Commissions at Charles Schwab are lower than competitors, but you must deposit at least $1,000 to open an account. Make sure you look at the prices that will most likely apply to you based on your anticipated account balance and trading activity.


Account
Level

Standard
Less than $50,000

Voyager
$50,000 – 500,000

Voyager Select
$500,000 –
$1 million

Flagship
$1 – 5 million

Flagship Select
More than
$5 million

Stocks/ ETFs

First 25: $7
Then: $20
Phone: $25

Online: $7
Phone: $25

Online: $2
Phone: $20

First 25: Free
Then: $2
Phone or Online

First 100: Free
Then: $2
Phone or Online
stock broker etrade's pricing breakdown

Are there different commission rates for different securities? If you plan on trading more than stocks, make sure you know what the fees are to trade options, bonds, futures, or other securities.

If you’re interested in mutual funds or ETFs, are there fee-free options? What is the minimum investment? Make sure that mutual funds that allow you to buy and sell for free (often called No Transaction Fee, or NTF, funds) don’t charge other types of fees instead. Mutual funds often come with a number of different kinds of expenses, some of which can sneak up on you. Make sure you review the prospectus of any fund you’re considering to ensure you understand all the costs involved.

Does the brokerage offer any free or reduced-price trades? The number of ‘bonus’ trades you receive may depend on your account balance, so make sure you check on what’s offered for the account level that would apply to you. Also be sure to check on what kinds of trades qualify for the discount—if it’s just for stocks and if ETFs, options, or fixed-income securities count.

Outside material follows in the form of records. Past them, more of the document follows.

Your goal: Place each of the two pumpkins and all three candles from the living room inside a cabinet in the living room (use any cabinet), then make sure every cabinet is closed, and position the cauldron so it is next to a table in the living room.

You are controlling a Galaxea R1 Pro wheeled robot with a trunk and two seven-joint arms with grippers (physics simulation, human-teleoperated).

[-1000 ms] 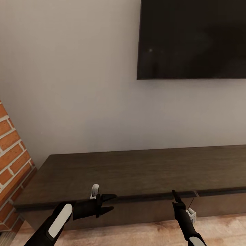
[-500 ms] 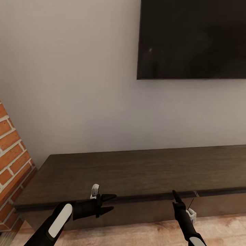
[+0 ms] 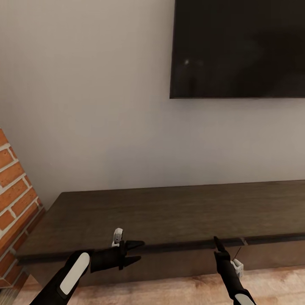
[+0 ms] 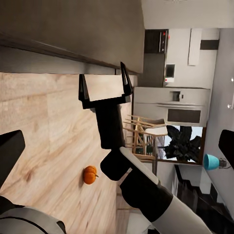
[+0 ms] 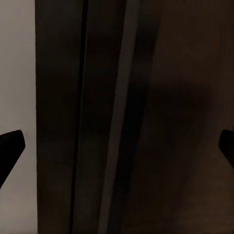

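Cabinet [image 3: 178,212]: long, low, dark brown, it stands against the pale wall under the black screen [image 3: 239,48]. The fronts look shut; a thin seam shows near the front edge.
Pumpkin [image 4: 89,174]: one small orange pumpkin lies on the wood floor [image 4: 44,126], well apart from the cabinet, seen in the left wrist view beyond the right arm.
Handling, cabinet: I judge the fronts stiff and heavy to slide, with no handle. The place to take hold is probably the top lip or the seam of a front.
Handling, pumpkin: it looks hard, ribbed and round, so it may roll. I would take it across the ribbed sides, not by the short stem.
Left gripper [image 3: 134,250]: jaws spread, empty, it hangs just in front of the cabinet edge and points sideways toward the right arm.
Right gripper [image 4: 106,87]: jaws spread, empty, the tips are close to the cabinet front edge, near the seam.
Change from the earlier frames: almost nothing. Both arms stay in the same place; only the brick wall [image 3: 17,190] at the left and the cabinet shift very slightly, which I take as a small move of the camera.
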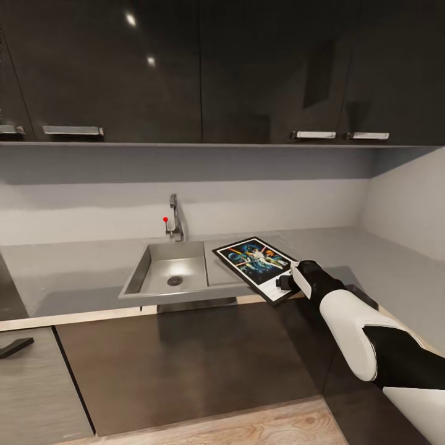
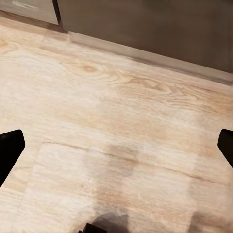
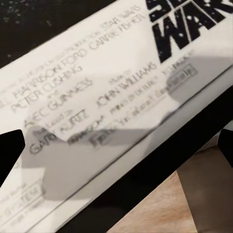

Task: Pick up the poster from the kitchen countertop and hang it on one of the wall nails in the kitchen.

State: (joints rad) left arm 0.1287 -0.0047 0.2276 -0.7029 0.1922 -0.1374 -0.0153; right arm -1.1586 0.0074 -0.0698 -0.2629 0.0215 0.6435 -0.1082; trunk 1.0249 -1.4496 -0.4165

stock broker etrade offers a promotion

Is the commission schedule conducive to the kind of trading you’d be doing? Are you rewarded or penalized for more active trading? For example, Vanguard’s commission rates increases after the first 25 trades for Standard and Flagship customers, or after the first 100 trades for Flagship Select customers, as you can see in the chart above. This means that customers that focus on passive, buy-and-hold investing reap the most benefit.

Conversely, E*TRADE offers reduced commissions after the first 30 trades in any given quarter, so active traders are rewarded for using the platform more often.

If the broker offers advisory services, how much do they cost? Is there a minimum account balance required to qualify for those services? If you’re not looking to manage your own portfolio for whatever reason, make sure you pay attention to advisor fees very closely.